As soon as I bought my first bike, I started thinking about the next one… I knew a sport bike wasn’t for me – though it’s a lot of fun, simple, easy to work on, it’s (to my eyes) ugly as sin, not much for comfort, cargo or passenger capacity.

For a while I thought I’d end up with a Triumph Bonneville or Scrambler, and I still think I’ll have one some day. The one bike I kept coming back to was a BMW GS of some kind – the archetype of adventure-touring bikes, built to handle almost anything on-road, and at least somewhat capable off-road. My main concern was size – it looked massive to a guy with a sub-30″ inseam and I didn’t really think I could handle it – and I knew if I got a GS, it’d have to be the big one, the 1200. I made a visit to the Long Beach Motorcycle Show in the winter of 2013 and got to climb onto a few R1200GS bikes and was, to my surprise, instantly satisfied that I could tame one.

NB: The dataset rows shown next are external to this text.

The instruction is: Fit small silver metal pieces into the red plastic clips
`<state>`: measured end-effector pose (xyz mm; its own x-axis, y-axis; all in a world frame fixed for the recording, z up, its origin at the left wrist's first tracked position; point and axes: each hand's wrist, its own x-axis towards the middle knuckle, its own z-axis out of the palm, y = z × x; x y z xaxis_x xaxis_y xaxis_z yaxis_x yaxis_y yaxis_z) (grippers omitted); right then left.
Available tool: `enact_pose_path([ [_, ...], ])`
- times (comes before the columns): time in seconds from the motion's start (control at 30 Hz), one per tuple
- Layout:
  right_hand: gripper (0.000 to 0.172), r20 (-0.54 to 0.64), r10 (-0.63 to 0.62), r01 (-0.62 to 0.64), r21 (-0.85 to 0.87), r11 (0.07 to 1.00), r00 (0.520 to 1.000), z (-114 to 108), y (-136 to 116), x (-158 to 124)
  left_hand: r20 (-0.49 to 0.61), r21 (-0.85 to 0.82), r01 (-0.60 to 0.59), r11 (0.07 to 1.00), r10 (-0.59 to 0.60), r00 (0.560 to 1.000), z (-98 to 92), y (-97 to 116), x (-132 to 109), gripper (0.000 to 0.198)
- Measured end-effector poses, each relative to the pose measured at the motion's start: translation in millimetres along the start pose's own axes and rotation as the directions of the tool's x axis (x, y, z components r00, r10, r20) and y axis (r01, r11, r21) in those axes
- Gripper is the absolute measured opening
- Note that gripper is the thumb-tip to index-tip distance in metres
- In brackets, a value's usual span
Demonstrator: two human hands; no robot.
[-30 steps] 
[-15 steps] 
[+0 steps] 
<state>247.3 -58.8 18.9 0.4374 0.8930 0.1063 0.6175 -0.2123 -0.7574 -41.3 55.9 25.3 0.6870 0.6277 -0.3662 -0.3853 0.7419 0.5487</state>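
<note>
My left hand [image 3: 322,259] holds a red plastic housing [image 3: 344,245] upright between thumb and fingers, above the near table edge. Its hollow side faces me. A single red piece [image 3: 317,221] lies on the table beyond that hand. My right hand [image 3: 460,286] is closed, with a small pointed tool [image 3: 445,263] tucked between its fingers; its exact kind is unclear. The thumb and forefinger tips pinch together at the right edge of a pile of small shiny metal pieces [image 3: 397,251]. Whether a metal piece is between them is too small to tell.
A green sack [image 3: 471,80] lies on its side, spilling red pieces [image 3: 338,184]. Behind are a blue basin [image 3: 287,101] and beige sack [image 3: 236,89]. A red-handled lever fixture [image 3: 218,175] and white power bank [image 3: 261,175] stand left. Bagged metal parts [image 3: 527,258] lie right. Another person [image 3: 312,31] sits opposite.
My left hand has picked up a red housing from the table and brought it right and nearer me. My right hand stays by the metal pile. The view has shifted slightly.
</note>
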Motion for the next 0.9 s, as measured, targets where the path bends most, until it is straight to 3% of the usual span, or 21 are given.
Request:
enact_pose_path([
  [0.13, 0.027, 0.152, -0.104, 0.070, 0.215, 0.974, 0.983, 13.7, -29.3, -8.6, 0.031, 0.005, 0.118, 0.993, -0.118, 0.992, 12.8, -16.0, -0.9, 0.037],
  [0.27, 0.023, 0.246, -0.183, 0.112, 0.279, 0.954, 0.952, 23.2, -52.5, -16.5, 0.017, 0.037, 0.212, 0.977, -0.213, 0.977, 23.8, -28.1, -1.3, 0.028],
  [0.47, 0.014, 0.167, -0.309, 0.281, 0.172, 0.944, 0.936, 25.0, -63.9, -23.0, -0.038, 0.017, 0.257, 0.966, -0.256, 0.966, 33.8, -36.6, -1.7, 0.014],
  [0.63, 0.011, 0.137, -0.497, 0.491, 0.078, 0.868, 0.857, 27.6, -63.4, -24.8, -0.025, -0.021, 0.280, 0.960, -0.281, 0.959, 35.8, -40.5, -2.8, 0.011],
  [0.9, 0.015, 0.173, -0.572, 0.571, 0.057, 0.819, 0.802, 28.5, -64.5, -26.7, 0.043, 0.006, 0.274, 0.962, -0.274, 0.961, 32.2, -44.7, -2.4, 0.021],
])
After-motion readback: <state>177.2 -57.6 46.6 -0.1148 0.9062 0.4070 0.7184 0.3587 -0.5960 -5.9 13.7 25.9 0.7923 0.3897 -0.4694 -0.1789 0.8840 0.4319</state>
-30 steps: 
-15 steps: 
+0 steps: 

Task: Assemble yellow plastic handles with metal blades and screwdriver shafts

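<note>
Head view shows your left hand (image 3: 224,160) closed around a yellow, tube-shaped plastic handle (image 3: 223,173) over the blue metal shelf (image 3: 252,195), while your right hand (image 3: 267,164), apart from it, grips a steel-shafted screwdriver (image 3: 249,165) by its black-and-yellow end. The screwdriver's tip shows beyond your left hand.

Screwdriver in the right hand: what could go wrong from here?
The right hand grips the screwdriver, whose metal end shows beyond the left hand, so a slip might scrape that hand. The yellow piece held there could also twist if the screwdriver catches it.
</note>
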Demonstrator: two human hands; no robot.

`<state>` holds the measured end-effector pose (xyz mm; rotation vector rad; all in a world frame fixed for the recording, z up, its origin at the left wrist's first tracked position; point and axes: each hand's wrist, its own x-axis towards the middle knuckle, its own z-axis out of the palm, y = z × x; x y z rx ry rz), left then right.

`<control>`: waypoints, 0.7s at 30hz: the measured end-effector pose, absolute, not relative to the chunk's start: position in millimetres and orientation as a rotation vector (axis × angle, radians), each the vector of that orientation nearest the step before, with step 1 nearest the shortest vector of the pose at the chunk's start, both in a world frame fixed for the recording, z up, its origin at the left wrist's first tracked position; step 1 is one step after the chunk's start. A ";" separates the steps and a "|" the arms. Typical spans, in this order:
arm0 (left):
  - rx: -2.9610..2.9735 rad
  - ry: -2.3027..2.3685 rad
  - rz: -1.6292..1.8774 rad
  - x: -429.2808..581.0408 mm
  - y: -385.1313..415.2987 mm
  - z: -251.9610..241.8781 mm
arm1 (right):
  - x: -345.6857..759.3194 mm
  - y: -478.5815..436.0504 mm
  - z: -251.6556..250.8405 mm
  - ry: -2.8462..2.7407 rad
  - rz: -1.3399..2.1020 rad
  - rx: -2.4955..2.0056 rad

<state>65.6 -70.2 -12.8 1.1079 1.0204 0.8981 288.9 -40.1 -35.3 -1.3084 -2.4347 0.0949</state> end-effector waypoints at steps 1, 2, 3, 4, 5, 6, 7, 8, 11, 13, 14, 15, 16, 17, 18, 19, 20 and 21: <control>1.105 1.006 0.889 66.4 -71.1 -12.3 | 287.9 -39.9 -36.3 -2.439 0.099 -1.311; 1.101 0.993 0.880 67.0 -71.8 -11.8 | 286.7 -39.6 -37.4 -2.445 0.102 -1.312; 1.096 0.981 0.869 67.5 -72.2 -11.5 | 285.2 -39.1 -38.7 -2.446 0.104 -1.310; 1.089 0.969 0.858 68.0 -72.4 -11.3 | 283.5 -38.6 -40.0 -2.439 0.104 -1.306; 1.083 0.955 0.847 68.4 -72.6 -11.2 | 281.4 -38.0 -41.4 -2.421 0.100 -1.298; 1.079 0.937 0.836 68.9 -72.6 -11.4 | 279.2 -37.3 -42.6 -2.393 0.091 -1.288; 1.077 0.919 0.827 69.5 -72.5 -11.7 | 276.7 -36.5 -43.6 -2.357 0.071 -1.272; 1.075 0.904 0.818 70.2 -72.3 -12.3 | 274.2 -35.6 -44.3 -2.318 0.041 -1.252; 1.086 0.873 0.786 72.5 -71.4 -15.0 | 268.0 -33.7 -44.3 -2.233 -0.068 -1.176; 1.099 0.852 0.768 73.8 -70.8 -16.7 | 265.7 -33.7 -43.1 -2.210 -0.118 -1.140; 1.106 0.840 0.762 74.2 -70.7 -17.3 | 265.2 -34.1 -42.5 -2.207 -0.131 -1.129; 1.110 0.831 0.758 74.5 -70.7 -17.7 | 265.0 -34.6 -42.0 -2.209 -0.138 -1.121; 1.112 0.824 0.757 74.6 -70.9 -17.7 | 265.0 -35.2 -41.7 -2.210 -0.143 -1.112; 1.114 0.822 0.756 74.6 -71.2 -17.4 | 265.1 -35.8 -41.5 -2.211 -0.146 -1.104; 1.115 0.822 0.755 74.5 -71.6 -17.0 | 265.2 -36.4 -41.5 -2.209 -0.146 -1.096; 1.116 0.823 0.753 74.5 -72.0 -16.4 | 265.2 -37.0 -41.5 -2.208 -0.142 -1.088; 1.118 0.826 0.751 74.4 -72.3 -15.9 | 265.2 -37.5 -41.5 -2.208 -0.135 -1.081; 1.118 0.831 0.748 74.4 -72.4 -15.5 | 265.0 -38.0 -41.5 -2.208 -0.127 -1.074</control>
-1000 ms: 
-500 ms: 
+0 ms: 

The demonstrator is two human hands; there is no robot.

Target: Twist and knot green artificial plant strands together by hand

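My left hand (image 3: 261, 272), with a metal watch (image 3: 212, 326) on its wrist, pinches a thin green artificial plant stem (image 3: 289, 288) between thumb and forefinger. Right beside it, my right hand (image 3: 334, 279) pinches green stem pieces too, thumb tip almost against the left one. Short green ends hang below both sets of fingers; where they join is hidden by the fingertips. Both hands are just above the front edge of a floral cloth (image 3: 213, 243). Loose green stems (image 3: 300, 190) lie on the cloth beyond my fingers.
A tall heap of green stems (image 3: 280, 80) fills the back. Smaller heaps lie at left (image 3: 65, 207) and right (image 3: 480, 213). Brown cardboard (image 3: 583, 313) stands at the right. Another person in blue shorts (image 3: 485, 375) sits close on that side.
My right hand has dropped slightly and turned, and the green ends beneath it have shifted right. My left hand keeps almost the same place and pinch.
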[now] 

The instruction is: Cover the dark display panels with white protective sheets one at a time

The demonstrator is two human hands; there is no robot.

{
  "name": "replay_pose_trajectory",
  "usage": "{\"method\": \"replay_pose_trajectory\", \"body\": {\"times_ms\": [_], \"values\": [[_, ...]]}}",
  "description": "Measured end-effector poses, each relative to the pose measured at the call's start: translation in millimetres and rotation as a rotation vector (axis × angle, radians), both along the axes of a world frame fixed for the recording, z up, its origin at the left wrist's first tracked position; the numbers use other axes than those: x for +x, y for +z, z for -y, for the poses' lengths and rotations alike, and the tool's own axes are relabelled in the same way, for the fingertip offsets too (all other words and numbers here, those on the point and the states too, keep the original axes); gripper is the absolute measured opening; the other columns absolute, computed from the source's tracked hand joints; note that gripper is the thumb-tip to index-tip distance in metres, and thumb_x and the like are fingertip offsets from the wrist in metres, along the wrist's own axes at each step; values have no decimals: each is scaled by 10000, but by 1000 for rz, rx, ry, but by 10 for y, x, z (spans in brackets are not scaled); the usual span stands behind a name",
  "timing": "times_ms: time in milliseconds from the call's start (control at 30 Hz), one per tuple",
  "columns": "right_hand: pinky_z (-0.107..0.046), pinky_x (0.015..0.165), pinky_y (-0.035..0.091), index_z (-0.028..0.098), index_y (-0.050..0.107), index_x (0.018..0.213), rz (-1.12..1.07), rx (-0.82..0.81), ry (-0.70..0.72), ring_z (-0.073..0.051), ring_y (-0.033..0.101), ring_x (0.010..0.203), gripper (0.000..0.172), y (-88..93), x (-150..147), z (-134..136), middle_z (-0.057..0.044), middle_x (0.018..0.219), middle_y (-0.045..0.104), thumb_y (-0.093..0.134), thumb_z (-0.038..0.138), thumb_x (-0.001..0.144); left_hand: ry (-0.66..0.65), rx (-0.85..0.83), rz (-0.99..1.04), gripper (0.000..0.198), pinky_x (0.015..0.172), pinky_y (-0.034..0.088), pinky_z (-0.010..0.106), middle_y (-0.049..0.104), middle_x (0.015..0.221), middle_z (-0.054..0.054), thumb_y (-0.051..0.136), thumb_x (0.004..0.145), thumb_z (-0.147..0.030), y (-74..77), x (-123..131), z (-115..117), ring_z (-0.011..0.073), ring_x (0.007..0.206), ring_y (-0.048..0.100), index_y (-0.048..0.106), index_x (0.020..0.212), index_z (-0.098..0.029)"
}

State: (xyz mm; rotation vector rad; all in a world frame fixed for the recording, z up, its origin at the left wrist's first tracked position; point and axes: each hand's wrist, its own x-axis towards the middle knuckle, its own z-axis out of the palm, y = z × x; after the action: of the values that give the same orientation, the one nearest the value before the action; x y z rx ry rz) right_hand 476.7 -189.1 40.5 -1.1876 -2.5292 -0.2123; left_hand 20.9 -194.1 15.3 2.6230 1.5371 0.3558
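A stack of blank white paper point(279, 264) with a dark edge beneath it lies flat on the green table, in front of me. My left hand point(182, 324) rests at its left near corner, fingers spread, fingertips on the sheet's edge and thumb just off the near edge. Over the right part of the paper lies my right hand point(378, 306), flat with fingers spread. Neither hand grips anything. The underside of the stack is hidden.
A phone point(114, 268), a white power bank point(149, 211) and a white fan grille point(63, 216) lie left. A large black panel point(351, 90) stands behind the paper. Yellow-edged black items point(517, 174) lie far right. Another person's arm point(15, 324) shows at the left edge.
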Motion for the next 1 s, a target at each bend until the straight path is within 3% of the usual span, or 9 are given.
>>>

Being a confirmed penny-pincher, I almost never buy big stuff new, and I wasn’t about to plop down $20k+ for a new bike this year, so I spent several weeks scouring CycleTrader and Craigslist, looking for the right bike within a 700 mile-ish radius, and a few weeks before the end of the year I spotted the perfect machine, at the right price, in the right shape, at the closest dealership to my house. Within an hour of walking in, I was riding away on my dream machine – a 2008 BMW R1200GS in fantastic shape, impeccably maintained and fully appointed.

Before this bike, I scoffed at all the things I now appreciate:

  • Electrically heated handgrips – really, I’m not that old, but on a cold day or night this is heaven.
  • Luggage – three Vario hardcases let me run just about any errand, commute in comfort without a backpack, and take long rides with lots of gear.
  • Passenger pillion – I never rode with a passenger on the Suzuki, but Stephanie and I have taken at least a dozen rides together and it’s a blast.
  • Fuel gauge – really, it was a revelation to not constantly worry that I was going to run out of gas due to forgetting to reset the odometer, or just miscalculating my consumption.
  • ABS – anti-lock brakes are still controversial on motorcycles, and they can be disabled when you want – but really, why would I? They work great and I love having the extra control in a quick stop.
  • Electronic suspension – this is pretty amazing… riding with a passenger? Put it in 2-up mode. It works. Carving canyons? Sport mode please!
  • Shaft-drive – ok, I may never have scoffed at a shaft drive, mostly because they are so uncommon. But not spending an hour every weekend checking, cleaning, greasing, and adjusting the chain? Win!

For all of its sheer bulk, the GS handles fantastically well – it may not be a super sport, but I can ride it harder, faster, and more confidently than the SV.